Multiply-fractured horizontal wells are an efficient way to produce from tight gas, shale gas and tight oil formations. In this work, we present a linear composite model with a dual porosity inner zone to model production from a multiple fractured horizontal well. The composite solution uses linear dual porosity flow solution for the inner reservoir and a linear single porosity solution for the outer reservoir combined with continuity of pressure and flux at their interface. Solution to the problem was obtained in Laplace space.
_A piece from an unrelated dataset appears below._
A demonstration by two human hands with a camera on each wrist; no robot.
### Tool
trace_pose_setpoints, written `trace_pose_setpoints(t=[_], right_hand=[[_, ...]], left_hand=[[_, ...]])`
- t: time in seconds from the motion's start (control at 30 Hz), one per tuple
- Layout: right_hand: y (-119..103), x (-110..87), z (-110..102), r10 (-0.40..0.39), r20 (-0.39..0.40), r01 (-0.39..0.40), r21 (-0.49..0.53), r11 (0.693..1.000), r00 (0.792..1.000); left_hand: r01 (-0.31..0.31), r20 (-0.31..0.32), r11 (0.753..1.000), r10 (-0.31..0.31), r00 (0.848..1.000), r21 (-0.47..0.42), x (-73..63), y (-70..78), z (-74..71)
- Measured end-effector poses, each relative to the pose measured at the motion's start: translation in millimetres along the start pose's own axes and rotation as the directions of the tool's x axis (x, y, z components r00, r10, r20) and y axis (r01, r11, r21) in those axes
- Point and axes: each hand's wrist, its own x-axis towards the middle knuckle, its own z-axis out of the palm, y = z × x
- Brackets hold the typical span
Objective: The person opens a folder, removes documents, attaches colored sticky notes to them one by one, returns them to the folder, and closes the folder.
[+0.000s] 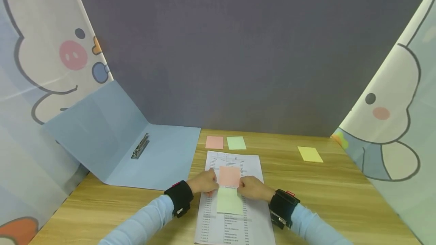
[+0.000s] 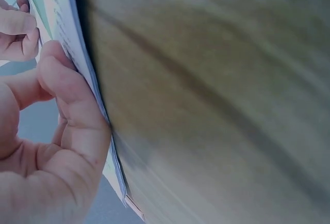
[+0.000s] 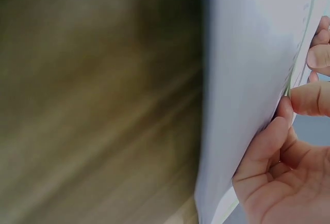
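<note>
A pale green sticky note [image 1: 229, 202] lies low over a stack of printed sheets [image 1: 253, 222], just below a pink sticky note [image 1: 229, 176] on the same page. My left hand [image 1: 206, 181] pinches the green note near its upper left corner, fingers curled against the paper. At the opposite upper corner, my right hand [image 1: 252, 188] grips the note between thumb and fingertips. In the right wrist view, the green edge [image 3: 290, 83] runs into that pinch. Knuckles of both hands rest close over the printed page.
An open blue folder [image 1: 163, 154] with a metal clip [image 1: 140, 146] stands at the left. Behind the sheets lie another pink note [image 1: 214, 142] and another green note [image 1: 236, 143]. A yellow note [image 1: 310, 154] lies at the right. A dark panel [image 1: 231, 48] closes off the table's back.
</note>
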Motion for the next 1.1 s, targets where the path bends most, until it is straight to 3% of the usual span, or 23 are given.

The solution that we have obtained is simple and fast, yet effective and can be applied to model production from fractured horizontal wells. For the cases of interest, we observe three linear flow periods in this model. The first linear flow is from the fractures into the wellbore, followed by linear flow in the matrix to the fractures and lastly linear flow in the outer single porosity reservoir to the inner reservoir. Each of these three linear flow periods is separated by a transition depending on the properties of the fracture, matrix and the outer reservoir. We use a numerical simulator to examine the validity of some of the assumptions made in the development of the work. While the model that we have made consists of only linear flow solutions, the numerical model accounts for two dimensional flows in all media. New solutions are presented in the form of type curves.